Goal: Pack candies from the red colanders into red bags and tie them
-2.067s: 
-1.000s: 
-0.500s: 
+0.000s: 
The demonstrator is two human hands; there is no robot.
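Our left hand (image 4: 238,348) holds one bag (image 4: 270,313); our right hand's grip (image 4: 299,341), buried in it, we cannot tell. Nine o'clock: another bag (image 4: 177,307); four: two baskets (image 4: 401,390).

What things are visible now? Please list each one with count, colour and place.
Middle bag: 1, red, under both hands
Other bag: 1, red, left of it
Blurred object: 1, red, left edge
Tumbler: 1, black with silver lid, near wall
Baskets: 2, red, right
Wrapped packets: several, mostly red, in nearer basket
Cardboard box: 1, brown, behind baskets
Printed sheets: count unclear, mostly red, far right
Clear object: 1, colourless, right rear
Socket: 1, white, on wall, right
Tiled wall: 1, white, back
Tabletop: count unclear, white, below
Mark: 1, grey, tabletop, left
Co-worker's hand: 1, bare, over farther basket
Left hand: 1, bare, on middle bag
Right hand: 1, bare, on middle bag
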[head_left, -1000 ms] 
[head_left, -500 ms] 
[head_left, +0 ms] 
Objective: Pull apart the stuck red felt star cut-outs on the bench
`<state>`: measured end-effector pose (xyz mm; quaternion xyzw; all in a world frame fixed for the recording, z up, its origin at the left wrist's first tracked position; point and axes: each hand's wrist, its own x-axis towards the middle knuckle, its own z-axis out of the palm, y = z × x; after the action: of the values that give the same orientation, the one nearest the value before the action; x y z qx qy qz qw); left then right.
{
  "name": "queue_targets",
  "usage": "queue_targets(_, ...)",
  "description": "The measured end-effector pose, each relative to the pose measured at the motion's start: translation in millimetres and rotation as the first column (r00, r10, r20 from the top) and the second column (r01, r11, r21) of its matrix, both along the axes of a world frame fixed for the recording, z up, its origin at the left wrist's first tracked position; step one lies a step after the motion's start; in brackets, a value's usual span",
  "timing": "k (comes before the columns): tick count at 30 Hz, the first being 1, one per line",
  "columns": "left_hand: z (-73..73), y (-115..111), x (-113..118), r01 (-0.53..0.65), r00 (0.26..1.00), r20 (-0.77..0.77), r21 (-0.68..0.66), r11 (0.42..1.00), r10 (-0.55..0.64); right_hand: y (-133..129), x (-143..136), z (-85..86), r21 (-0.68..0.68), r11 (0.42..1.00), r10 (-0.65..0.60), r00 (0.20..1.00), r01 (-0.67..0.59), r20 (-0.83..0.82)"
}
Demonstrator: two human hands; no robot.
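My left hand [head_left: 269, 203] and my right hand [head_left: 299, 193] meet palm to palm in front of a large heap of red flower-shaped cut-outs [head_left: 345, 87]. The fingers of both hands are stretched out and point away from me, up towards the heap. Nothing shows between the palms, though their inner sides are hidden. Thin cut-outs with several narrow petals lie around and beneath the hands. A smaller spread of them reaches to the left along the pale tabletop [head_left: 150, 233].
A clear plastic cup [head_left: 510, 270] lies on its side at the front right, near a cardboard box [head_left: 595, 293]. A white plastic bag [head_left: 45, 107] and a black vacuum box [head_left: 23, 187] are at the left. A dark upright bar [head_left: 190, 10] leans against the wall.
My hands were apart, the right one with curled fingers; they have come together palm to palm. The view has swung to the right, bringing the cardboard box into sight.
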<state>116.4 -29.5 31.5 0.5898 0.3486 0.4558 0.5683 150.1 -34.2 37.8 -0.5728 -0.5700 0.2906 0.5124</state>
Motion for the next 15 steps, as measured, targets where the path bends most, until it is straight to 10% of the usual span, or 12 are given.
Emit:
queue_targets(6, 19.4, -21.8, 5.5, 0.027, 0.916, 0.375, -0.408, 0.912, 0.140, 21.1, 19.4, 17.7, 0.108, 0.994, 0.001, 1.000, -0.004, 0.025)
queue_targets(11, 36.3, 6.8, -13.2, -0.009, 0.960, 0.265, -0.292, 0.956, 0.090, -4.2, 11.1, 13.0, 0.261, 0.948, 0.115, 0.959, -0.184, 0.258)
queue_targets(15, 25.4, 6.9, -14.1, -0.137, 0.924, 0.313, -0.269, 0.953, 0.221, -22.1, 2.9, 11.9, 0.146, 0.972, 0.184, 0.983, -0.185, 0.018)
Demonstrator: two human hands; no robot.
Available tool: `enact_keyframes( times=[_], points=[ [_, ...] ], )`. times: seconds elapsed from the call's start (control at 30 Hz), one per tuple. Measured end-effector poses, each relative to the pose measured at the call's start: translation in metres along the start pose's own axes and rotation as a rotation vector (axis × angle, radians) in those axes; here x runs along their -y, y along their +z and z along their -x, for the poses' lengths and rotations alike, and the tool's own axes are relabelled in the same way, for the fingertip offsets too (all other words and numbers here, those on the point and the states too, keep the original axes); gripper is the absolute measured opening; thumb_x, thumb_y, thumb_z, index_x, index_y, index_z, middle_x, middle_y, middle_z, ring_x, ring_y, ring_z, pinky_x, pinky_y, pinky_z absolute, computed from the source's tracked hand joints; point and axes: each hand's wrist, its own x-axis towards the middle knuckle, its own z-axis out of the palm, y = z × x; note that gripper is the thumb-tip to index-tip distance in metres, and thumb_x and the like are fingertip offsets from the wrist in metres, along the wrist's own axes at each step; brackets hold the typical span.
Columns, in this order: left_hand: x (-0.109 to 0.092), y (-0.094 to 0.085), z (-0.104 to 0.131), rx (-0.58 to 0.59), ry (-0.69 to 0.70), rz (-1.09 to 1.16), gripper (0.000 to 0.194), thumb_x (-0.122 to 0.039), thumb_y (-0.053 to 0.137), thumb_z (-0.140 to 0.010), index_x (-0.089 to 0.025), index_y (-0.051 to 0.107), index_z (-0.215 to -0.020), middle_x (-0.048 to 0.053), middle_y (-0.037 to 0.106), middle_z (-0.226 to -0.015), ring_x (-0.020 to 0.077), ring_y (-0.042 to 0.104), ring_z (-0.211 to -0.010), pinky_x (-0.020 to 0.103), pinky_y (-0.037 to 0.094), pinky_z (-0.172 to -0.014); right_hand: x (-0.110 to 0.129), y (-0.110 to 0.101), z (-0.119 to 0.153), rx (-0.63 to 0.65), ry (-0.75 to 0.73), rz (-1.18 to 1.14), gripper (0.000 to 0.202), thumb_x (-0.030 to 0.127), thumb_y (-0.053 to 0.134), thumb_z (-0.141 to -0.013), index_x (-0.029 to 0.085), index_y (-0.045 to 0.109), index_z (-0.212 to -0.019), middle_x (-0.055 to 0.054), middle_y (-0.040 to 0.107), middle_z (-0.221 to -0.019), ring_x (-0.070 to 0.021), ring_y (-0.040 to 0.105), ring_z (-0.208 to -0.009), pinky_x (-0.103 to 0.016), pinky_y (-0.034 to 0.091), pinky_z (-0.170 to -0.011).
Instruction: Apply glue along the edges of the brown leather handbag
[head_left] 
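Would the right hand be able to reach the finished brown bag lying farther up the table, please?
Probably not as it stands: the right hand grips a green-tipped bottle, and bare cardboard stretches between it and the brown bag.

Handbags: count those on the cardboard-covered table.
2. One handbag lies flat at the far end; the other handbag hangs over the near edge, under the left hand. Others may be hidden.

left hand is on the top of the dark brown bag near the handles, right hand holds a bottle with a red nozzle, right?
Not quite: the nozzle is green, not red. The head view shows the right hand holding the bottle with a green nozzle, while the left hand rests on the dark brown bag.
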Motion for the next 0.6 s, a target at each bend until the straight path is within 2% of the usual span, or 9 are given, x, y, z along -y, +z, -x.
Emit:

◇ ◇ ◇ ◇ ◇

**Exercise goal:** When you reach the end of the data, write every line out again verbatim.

**Your response:**
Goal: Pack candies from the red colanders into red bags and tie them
-2.067s: 
-1.000s: 
-0.500s: 
+0.000s: 
The demonstrator is two human hands; there is no robot.
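Our left hand (image 4: 238,348) holds one bag (image 4: 270,313); our right hand's grip (image 4: 299,341), buried in it, we cannot tell. Nine o'clock: another bag (image 4: 177,307); four: two baskets (image 4: 401,390).

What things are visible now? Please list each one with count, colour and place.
Middle bag: 1, red, under both hands
Other bag: 1, red, left of it
Blurred object: 1, red, left edge
Tumbler: 1, black with silver lid, near wall
Baskets: 2, red, right
Wrapped packets: several, mostly red, in nearer basket
Cardboard box: 1, brown, behind baskets
Printed sheets: count unclear, mostly red, far right
Clear object: 1, colourless, right rear
Socket: 1, white, on wall, right
Tiled wall: 1, white, back
Tabletop: count unclear, white, below
Mark: 1, grey, tabletop, left
Co-worker's hand: 1, bare, over farther basket
Left hand: 1, bare, on middle bag
Right hand: 1, bare, on middle bag
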[head_left, -1000 ms] 
[head_left, -500 ms] 
[head_left, +0 ms] 
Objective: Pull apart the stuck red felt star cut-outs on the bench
`<state>`: measured end-effector pose (xyz mm; quaternion xyzw; all in a world frame fixed for the recording, z up, its origin at the left wrist's first tracked position; point and axes: each hand's wrist, its own x-axis towards the middle knuckle, its own z-axis out of the palm, y = z × x; after the action: of the values that give the same orientation, the one nearest the value before the action; x y z qx qy qz qw); left then right.
{
  "name": "queue_targets",
  "usage": "queue_targets(_, ...)",
  "description": "The measured end-effector pose, each relative to the pose measured at the motion's start: translation in millimetres and rotation as the first column (r00, r10, r20 from the top) and the second column (r01, r11, r21) of its matrix, both along the axes of a world frame fixed for the recording, z up, its origin at the left wrist's first tracked position; step one lies a step after the motion's start; in brackets, a value's usual span",
  "timing": "k (comes before the columns): tick count at 30 Hz, the first being 1, one per line",
  "columns": "left_hand: z (-73..73), y (-115..111), x (-113..118), r01 (-0.53..0.65), r00 (0.26..1.00), r20 (-0.77..0.77), r21 (-0.68..0.66), r11 (0.42..1.00), r10 (-0.55..0.64); right_hand: y (-133..129), x (-143..136), z (-85..86), r21 (-0.68..0.68), r11 (0.42..1.00), r10 (-0.65..0.60), r00 (0.20..1.00), r01 (-0.67..0.59), r20 (-0.83..0.82)"
}
Demonstrator: two human hands; no robot.
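My left hand [head_left: 269, 203] and my right hand [head_left: 299, 193] meet palm to palm in front of a large heap of red flower-shaped cut-outs [head_left: 345, 87]. The fingers of both hands are stretched out and point away from me, up towards the heap. Nothing shows between the palms, though their inner sides are hidden. Thin cut-outs with several narrow petals lie around and beneath the hands. A smaller spread of them reaches to the left along the pale tabletop [head_left: 150, 233].
A clear plastic cup [head_left: 510, 270] lies on its side at the front right, near a cardboard box [head_left: 595, 293]. A white plastic bag [head_left: 45, 107] and a black vacuum box [head_left: 23, 187] are at the left. A dark upright bar [head_left: 190, 10] leans against the wall.
My hands were apart, the right one with curled fingers; they have come together palm to palm. The view has swung to the right, bringing the cardboard box into sight.
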<state>116.4 -29.5 31.5 0.5898 0.3486 0.4558 0.5683 150.1 -34.2 37.8 -0.5728 -0.5700 0.2906 0.5124</state>
Motion for the next 15 steps, as measured, targets where the path bends most, until it is straight to 10% of the usual span, or 12 are given.
Emit:
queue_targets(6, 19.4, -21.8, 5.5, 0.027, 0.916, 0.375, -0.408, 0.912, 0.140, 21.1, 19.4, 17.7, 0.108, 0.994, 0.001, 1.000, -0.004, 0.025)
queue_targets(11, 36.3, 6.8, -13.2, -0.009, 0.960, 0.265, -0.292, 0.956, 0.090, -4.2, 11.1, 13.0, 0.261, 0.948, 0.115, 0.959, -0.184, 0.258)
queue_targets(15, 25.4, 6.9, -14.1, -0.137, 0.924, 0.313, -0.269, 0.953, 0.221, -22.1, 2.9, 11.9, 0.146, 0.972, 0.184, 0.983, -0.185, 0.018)
Demonstrator: two human hands; no robot.
Available tool: `enact_keyframes( times=[_], points=[ [_, ...] ], )`. times: seconds elapsed from the call's start (control at 30 Hz), one per tuple. Measured end-effector poses, each relative to the pose measured at the call's start: translation in metres along the start pose's own axes and rotation as a rotation vector (axis × angle, radians) in those axes; here x runs along their -y, y along their +z and z along their -x, for the poses' lengths and rotations alike, and the tool's own axes are relabelled in the same way, for the fingertip offsets too (all other words and numbers here, those on the point and the states too, keep the original axes); gripper is the absolute measured opening; thumb_x, thumb_y, thumb_z, index_x, index_y, index_z, middle_x, middle_y, middle_z, ring_x, ring_y, ring_z, pinky_x, pinky_y, pinky_z absolute, computed from the source's tracked hand joints; point and axes: each hand's wrist, its own x-axis towards the middle knuckle, its own z-axis out of the palm, y = z × x; note that gripper is the thumb-tip to index-tip distance in metres, and thumb_x and the like are fingertip offsets from the wrist in metres, along the wrist's own axes at each step; brackets hold the typical span.
Columns, in this order: left_hand: x (-0.109 to 0.092), y (-0.094 to 0.085), z (-0.104 to 0.131), rx (-0.58 to 0.59), ry (-0.69 to 0.70), rz (-1.09 to 1.16), gripper (0.000 to 0.194), thumb_x (-0.122 to 0.039), thumb_y (-0.053 to 0.137), thumb_z (-0.140 to 0.010), index_x (-0.089 to 0.025), index_y (-0.051 to 0.107), index_z (-0.215 to -0.020), middle_x (-0.048 to 0.053), middle_y (-0.037 to 0.106), middle_z (-0.226 to -0.015), ring_x (-0.020 to 0.077), ring_y (-0.042 to 0.104), ring_z (-0.211 to -0.010), pinky_x (-0.020 to 0.103), pinky_y (-0.037 to 0.094), pinky_z (-0.172 to -0.014); right_hand: x (-0.110 to 0.129), y (-0.110 to 0.101), z (-0.119 to 0.153), rx (-0.63 to 0.65), ry (-0.75 to 0.73), rz (-1.18 to 1.14), gripper (0.000 to 0.202), thumb_x (-0.030 to 0.127), thumb_y (-0.053 to 0.134), thumb_z (-0.141 to -0.013), index_x (-0.029 to 0.085), index_y (-0.045 to 0.109), index_z (-0.212 to -0.019), middle_x (-0.055 to 0.054), middle_y (-0.040 to 0.107), middle_z (-0.221 to -0.019), ring_x (-0.070 to 0.021), ring_y (-0.040 to 0.105), ring_z (-0.208 to -0.009), pinky_x (-0.103 to 0.016), pinky_y (-0.034 to 0.091), pinky_z (-0.170 to -0.011).
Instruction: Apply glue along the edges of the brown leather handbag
[head_left] 
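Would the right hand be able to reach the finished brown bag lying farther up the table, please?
Probably not as it stands: the right hand grips a green-tipped bottle, and bare cardboard stretches between it and the brown bag.

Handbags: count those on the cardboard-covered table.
2. One handbag lies flat at the far end; the other handbag hangs over the near edge, under the left hand. Others may be hidden.

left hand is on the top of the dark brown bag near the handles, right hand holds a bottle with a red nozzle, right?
Not quite: the nozzle is green, not red. The head view shows the right hand holding the bottle with a green nozzle, while the left hand rests on the dark brown bag.
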Motion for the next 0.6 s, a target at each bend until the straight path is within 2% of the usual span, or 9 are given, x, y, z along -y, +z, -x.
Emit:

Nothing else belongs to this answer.